Family History in a Horn
Sitting on a shelf in my closet, overlooked and forgotten, was a weathered black instrument case. The sides were scuffed, and the handle had been replaced by shoelaces tied together and fastened at the ends.
I hadn’t opened it in years—hadn’t looked at it or even thought about it. Then recently in New York, my friend Tony Plog and I visited J. Landress Brass and saw a display of trumpets and cornets, many of them beautifully restored antiques. (To read about that visit, click here.)
It sparked a memory.
When I got home, I went to the shelf, and there it was—my own modest version of those beautiful instruments. I pulled down the case, dusted it off, and opened it. Inside was a tarnished silver cornet, with a few dents and dings but otherwise in pretty good shape. It had inlayed pearl valves and an elaborately engraved bell:
The cornet had belonged to my father, Paul Kidd. He probably had received it, along with lessons, from his grandfather Ellis O. Kidd, a bandmaster in Lexington, Kentucky, who in the family was known as Daddy Key. You can see Daddy Key in this early photo of the Odd Fellows Home Girls Band, one of the groups he conducted. Years later, my father taught my brother Russ and me on that same cornet.
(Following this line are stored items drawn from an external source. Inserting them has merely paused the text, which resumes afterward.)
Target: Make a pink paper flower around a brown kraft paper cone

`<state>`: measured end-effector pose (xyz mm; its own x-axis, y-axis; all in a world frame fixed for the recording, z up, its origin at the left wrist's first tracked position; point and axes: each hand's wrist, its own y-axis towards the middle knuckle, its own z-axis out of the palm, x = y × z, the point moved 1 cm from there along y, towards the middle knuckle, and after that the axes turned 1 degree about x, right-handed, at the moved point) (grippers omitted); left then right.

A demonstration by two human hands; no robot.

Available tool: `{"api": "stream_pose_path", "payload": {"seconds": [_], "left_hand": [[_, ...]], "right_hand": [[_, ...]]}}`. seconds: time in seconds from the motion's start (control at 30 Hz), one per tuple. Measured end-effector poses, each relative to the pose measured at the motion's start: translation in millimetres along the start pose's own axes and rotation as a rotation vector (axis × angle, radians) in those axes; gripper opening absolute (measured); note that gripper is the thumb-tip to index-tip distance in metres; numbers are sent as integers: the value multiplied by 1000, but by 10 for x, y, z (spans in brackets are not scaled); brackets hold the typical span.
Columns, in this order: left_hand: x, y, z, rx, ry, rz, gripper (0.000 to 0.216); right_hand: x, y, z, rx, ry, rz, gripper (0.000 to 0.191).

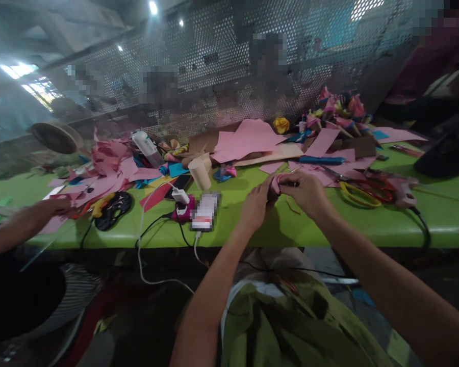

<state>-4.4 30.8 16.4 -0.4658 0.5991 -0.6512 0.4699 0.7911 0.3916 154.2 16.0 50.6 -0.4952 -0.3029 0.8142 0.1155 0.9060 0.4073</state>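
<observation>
My left hand (pixel 258 200) and my right hand (pixel 304 191) meet above the green tabletop, both closed on a small piece of pink paper (pixel 276 184). It looks curled or folded, and fingers cover much of it. My right thumb and fingers pinch its upper edge. A thin yellowish strip (pixel 291 206) lies just under my right hand. To the right rest scissors (pixel 359 193) with yellow and red handles, beside a pinkish glue gun (pixel 403 192) with a black cord. Behind my hands is a blue pen-like object (pixel 321 160).
Pink paper sheets (pixel 248 140) and finished-looking paper flowers (pixel 336 112) pile along the back. A cardboard tube (pixel 199 174), a phone (pixel 205 211) and a power adapter (pixel 183 208) with cables stand left of me. At far left is a co-worker's arm (pixel 26 224).
</observation>
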Motion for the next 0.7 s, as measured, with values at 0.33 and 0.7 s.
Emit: {"api": "stream_pose_path", "payload": {"seconds": [0.33,0.7], "left_hand": [[-98,13,-7,89,269,-84,64],[-69,4,43,105,250,-83,63]], "right_hand": [[-40,60,-62,39,-82,82,12],[-57,76,-88,128,-65,91,13]]}}
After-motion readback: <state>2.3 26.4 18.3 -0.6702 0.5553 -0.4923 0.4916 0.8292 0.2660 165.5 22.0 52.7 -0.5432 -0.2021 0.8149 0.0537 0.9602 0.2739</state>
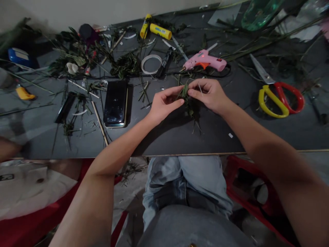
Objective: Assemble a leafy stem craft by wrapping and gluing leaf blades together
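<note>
Above the dark table, my left hand [164,103] curls its thumb and fingers round the near side of a small bunch of green leaves [185,91]. My right hand [209,94] pinches the same bunch from the other side, thumb against forefinger. A thin pale stick [200,88] stands up from between the right fingers; its lower end is hidden. Darker leaf ends hang below both hands. Just behind them lies a pink glue gun [205,61] with an orange trigger and a small red light, its nozzle pointing left.
Scissors [276,92] with red and yellow handles lie at right. A phone [116,103] is left of my hands. Behind are a tape roll [151,64], yellow glue sticks [160,31] and a green bottle [259,15]. Cut stems are scattered around. Another person sits at left.
</note>
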`<state>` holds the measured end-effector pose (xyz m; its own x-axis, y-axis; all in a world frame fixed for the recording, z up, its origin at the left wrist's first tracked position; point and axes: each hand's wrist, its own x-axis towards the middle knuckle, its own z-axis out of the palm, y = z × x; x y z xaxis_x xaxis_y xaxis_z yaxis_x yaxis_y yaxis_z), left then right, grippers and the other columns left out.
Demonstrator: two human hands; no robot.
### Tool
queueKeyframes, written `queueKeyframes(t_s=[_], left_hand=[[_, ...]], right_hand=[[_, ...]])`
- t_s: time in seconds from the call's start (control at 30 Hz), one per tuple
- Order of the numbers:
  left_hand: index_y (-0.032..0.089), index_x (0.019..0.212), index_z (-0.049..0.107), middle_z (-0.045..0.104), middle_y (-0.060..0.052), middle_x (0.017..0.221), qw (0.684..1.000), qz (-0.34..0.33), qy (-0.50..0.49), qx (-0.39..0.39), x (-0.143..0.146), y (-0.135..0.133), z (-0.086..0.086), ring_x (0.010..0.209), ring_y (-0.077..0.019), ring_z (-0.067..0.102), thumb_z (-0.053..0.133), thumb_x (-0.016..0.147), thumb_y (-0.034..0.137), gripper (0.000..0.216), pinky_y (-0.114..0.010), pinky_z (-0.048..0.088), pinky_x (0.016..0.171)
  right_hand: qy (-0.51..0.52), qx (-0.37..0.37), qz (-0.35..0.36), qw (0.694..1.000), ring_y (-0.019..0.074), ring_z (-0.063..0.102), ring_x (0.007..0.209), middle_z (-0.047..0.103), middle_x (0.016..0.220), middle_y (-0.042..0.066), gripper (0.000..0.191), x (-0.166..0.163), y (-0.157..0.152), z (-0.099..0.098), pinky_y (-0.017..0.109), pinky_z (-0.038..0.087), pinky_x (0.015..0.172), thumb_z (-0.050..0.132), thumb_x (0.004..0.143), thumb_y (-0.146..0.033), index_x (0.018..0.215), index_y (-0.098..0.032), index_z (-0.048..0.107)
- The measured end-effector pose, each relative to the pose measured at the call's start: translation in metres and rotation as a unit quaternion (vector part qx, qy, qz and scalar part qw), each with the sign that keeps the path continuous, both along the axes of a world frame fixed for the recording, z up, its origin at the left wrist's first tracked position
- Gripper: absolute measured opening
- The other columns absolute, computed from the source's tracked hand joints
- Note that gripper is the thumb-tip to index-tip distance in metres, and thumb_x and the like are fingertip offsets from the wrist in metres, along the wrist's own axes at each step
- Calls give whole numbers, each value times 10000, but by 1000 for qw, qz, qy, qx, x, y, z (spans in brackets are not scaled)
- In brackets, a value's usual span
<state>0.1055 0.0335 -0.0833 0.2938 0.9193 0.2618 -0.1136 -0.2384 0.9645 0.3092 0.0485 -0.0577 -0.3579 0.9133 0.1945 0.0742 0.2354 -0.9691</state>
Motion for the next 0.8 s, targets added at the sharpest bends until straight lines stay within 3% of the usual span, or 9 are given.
queueKeyframes(t_s=[0.2,0.47,0.6,0.7,0.8], left_hand=[[254,1145,760,793,-51,1099,999,12,22,43,2,-1,-1,1034,-223,751,847,733,520,498,-418,607,957],[228,1100,770,797,-51,1037,1000,18,6,-9,3,-3,1,1000,-215,744,890,690,474,493,-407,596,951],[236,995,803,797,-31,945,998,40,-11,-41,5,-5,8,896,-188,740,835,740,542,400,-364,614,854],[233,926,814,795,-18,891,998,30,-13,-51,5,-5,12,772,-139,712,881,678,530,393,-295,601,734],[240,890,817,787,-6,846,997,19,-27,-71,5,-3,11,689,-104,677,891,667,516,362,-256,574,666]], right_hand=[[32,3,5,999,131,552,721,598,750,1,350,-2,0,-1,268,476,684,816,796,-512,786,-193,671],[48,-16,0,999,121,532,686,604,736,-1,420,-5,-1,-2,258,459,643,849,727,-570,772,-189,679],[40,-30,27,998,110,514,653,578,692,-12,452,-5,-3,-1,250,445,618,844,718,-600,760,-184,671],[21,-37,36,998,120,533,671,600,704,-2,492,-5,-4,0,256,463,632,817,718,-652,760,-182,675],[-6,29,-29,999,169,612,806,678,842,42,484,-3,-6,4,294,516,718,748,778,-683,834,-204,707]])
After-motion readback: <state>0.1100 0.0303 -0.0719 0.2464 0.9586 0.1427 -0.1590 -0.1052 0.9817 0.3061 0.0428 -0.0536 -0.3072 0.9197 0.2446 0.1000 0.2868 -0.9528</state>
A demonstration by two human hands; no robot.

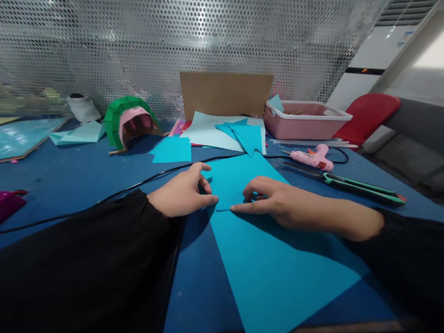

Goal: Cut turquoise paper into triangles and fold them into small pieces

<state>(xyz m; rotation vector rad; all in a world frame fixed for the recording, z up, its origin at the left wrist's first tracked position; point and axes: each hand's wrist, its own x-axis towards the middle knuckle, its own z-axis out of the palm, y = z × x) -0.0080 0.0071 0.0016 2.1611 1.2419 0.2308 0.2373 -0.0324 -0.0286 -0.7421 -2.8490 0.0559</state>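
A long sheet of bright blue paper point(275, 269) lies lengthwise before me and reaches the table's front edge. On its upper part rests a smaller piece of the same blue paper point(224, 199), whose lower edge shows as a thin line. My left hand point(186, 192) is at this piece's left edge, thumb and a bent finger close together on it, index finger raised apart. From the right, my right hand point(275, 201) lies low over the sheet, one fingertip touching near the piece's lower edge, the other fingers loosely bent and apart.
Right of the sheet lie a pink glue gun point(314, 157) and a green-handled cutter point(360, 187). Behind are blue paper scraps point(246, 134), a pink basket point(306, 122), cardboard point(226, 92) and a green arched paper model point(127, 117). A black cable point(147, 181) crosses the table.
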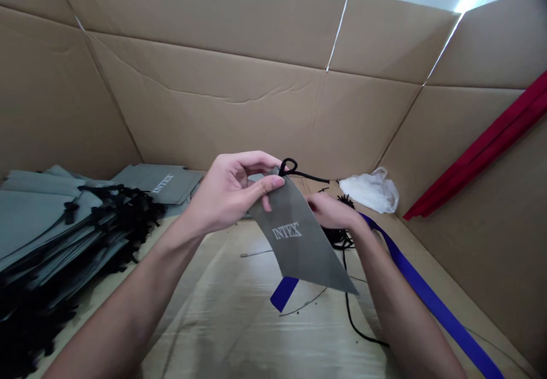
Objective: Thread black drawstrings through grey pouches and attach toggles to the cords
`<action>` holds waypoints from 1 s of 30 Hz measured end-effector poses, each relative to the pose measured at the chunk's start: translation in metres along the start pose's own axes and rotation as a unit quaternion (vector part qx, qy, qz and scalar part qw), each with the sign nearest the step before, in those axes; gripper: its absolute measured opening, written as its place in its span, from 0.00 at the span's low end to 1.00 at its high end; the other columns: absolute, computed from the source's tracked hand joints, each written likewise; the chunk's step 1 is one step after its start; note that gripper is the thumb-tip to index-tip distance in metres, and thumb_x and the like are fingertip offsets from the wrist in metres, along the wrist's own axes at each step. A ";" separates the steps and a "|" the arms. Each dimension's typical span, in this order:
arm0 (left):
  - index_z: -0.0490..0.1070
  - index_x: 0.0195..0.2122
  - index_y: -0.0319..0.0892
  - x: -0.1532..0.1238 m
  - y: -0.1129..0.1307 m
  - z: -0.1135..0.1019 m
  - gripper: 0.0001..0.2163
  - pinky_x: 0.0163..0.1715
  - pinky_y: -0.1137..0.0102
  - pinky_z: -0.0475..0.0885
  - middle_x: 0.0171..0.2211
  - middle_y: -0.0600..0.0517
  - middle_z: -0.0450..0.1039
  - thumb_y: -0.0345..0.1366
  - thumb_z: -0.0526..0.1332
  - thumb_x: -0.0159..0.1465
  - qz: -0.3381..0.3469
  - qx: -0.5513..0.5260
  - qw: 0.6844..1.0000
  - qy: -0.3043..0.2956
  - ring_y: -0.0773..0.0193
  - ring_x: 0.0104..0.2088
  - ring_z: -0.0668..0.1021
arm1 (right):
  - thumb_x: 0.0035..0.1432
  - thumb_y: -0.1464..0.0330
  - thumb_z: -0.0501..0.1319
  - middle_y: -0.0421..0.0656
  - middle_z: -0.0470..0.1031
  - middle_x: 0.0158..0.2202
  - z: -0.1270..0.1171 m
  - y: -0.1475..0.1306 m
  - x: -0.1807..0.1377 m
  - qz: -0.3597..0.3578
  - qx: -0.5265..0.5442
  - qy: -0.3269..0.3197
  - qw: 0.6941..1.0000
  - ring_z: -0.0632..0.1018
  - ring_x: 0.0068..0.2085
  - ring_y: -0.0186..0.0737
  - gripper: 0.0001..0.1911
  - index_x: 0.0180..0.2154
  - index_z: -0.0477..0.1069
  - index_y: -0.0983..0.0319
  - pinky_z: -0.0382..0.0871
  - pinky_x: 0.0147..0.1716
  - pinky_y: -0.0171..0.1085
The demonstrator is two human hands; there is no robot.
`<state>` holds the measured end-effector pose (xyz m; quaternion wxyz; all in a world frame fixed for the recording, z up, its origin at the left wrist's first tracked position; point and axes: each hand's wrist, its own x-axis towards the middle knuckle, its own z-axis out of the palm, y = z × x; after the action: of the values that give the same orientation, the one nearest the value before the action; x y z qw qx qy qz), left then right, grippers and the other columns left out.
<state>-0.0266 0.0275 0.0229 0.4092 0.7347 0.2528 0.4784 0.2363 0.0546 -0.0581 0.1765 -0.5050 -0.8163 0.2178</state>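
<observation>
My left hand [228, 194] pinches the top corner of a grey triangular fabric pennant [294, 236] printed with white "INTEX", between thumb and fingers. A black cord [301, 172] is looped at that corner and trails off to the right. My right hand [331, 211] sits at the pennant's upper right edge, with its fingertips hidden behind the fabric. A blue ribbon [427, 293] runs beneath my right forearm, and a short end of it [284, 293] shows below the pennant. A loose black cord [348, 305] curves across the tabletop under my right hand.
A large stack of grey pennants [43, 225] with tangled black cords lies at the left. Behind it are more flat pennants [162, 182]. A white plastic bag [371, 191] sits at the back, a red strip [478, 154] hangs on the right, and cardboard walls [205, 94] surround the work surface.
</observation>
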 end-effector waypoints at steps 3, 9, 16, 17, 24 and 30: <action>0.82 0.39 0.38 -0.002 0.000 0.003 0.07 0.18 0.76 0.69 0.33 0.50 0.82 0.36 0.72 0.64 -0.018 0.058 0.998 -0.003 0.71 0.19 0.75 | 0.74 0.62 0.60 0.44 0.80 0.42 -0.025 -0.024 -0.020 -0.066 0.102 0.216 0.969 0.79 0.39 0.38 0.10 0.46 0.75 0.61 0.74 0.37 0.37; 0.86 0.40 0.42 -0.003 -0.009 0.011 0.08 0.24 0.76 0.69 0.37 0.51 0.85 0.39 0.72 0.64 0.015 0.165 0.986 -0.025 0.65 0.32 0.80 | 0.68 0.67 0.69 0.42 0.78 0.45 -0.028 -0.084 -0.054 -0.219 0.127 0.333 0.908 0.78 0.40 0.37 0.10 0.50 0.78 0.55 0.74 0.37 0.37; 0.86 0.43 0.42 -0.005 -0.007 0.017 0.08 0.31 0.75 0.71 0.35 0.53 0.85 0.39 0.69 0.67 0.006 0.164 0.984 -0.075 0.63 0.38 0.82 | 0.69 0.78 0.61 0.40 0.77 0.38 -0.018 -0.087 -0.042 -0.248 -0.012 0.341 0.907 0.75 0.35 0.32 0.09 0.38 0.75 0.60 0.69 0.35 0.34; 0.86 0.42 0.42 -0.005 -0.007 0.017 0.08 0.32 0.75 0.72 0.36 0.53 0.85 0.39 0.70 0.67 0.001 0.164 0.984 -0.074 0.64 0.38 0.82 | 0.69 0.79 0.61 0.40 0.77 0.38 -0.018 -0.086 -0.042 -0.246 -0.016 0.341 0.907 0.75 0.36 0.33 0.09 0.37 0.73 0.60 0.69 0.35 0.34; 0.84 0.38 0.40 -0.002 -0.010 0.012 0.08 0.36 0.73 0.74 0.36 0.52 0.85 0.40 0.72 0.64 -0.015 0.132 0.990 -0.056 0.64 0.36 0.81 | 0.71 0.76 0.58 0.42 0.81 0.42 -0.024 -0.081 -0.049 -0.124 0.105 0.294 0.942 0.80 0.41 0.39 0.08 0.39 0.67 0.58 0.71 0.39 0.38; 0.84 0.36 0.40 -0.001 -0.008 0.011 0.08 0.35 0.72 0.74 0.34 0.51 0.85 0.40 0.73 0.63 -0.030 0.113 0.992 -0.047 0.63 0.34 0.81 | 0.75 0.63 0.61 0.40 0.77 0.36 -0.027 -0.077 -0.051 -0.122 0.275 0.184 0.936 0.80 0.35 0.35 0.08 0.42 0.67 0.59 0.72 0.32 0.33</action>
<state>-0.0168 0.0270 0.0133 0.3494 0.7898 0.3077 0.3994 0.2142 -0.0167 0.0017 0.4813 -0.3648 -0.7326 0.3140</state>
I went to my computer, typed in the model and serial number, and was told that the instrument was made in 1921. I bounced around the Internet briefly, finding a few other Conn Victors from that same year and learning that the great jazz cornetist Bix Beiderbecke had played a model just like mine. In fact, Josh Landress had shown Tony and me one of Beiderbecke’s cornets, and I wondered if it that was it.
In addition to the cornet, the case contained a lyre—a small clip to hold music while marching—and three mouthpieces. Next to them was an unexpected bonus: my father’s handwritten sheet music for trumpets, played by my dad, Russ, and me: “Easter Fanfare,” “Joyful, Joyful,” and “God of Our Fathers.”
Every month or two, the three of us would stand together at the front of our church, playing those lovely arrangements. By then Russ and I had new horns, but my father still used his Conn Victor.
Remembering those trios and the smiling faces of the congregation, I’m grateful for Dad’s cornet, and for the gift of music that our parents gave us.